Писательницы-лесбиянки утверждали себя не только своими произведениями, в которых многое было тщательно шифровано, но и стилем жизни. О своих чувствах и пере­живаниях им приходилось говорить исключительно намека­ми, изображать себя или своих возлюбленных мужчинами, или делать вид, что в женских влюбленностях нет ничего сексуального, или описывать не женскую, а мужскую одно­полую любовь, о которой люди все-таки знали больше. Несколько самых известных романов о мужской любви на­писали именно бисексуальные или гомосексуальные женщи­ны — первая женщина-писательница, избранная членом французской Академии, Маргерит Юрсенар (1903—1987), автор многочисленных исторических романов англичанка Мэри Рено (1905—1983), американская писательница Карсон Маккаллерс (1917—1967) и автор американского бест­селлера о «голубых» спортсменах Патриша Нелл Уоррен (р. 1936).

Вынужденные умолчания и недомолвки заставляли писа­тельниц вырабатывать особый литературный код, находить слова и знаки, понятные только посвященным, иногда из­бегать местоимений «он» и «она». Декодирование этих скрытых знаков и значений гораздо труднее, чем в более откровенной «мужской» литературе. Иногда их можно по­нять только в контексте интимной биографии автора, кото­рая сама служит литературным текстом.

Самые знаменитые и влиятельные фигуры этого плана — Гертруда Стайн и Вирджиния Вулф. В социальном проис­хождении, биографиях и образе жизни этих двух женщин много общего.

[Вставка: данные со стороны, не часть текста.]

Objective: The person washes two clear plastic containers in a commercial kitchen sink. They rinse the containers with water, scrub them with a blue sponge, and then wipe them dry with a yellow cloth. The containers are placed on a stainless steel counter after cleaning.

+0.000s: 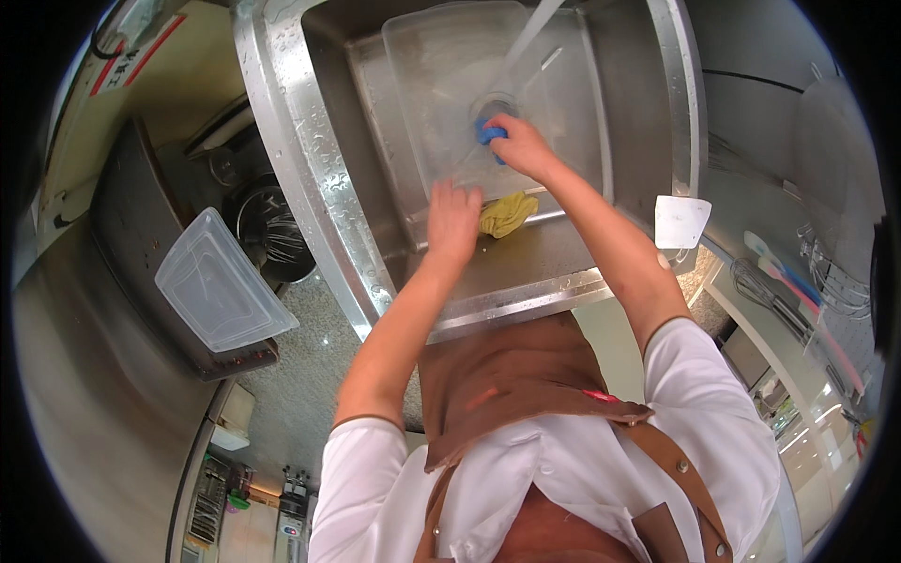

Гертруда Стайн (1874—1946) родилась в богатой амери­канской семье еврейско-немецкого происхождения и полу­чила превосходное образование, включая изучение психо­логии под руководством великого философа и психолога Уильяма Джеймса (она даже опубликовала две научные статьи в «Гарвардском психологическом обозрении»), а за­тем медицины в университете Джонса Хопкинса. Однако академическая наука не заинтересовала талантливую моло­дую женщину. После неудачного лесбийского треугольника, который она описала в своей первой и самой откро­венной, опубликованной только в 1950 г. повести «Q.E.D.» (quod erat demonstandum — «что требовалось до­казать»), Стайн ушла из университета и в 1903 г. посели­лась с братом Лео в Париже, где они основали литератур­но-художественный салон и собрали потрясающую коллек­цию произведений современного искусства. Их дом на улице Фрежюс надолго стал крупным центром культурной жизни не только Франции, но и Европы, там бывали Хе­мингуэй, Пикассо и многие другие гении. В 1907 г. туда забрела и навсегда поселилась молодая американка Алиса Токлас, которая стала Гертруде Стайн не только женой, но и верным другом, секретарем, критиком. После отъез­да Лео две женщины совместно вели дела и принимали гостей. Одно из своих самых известных произведений Стайн даже назвала «Автобиография Алисы Б. Токлас» (1933). Новаторский стиль литературных произведений и строгий художественный вкус принесли Стайн междуна­родную известность.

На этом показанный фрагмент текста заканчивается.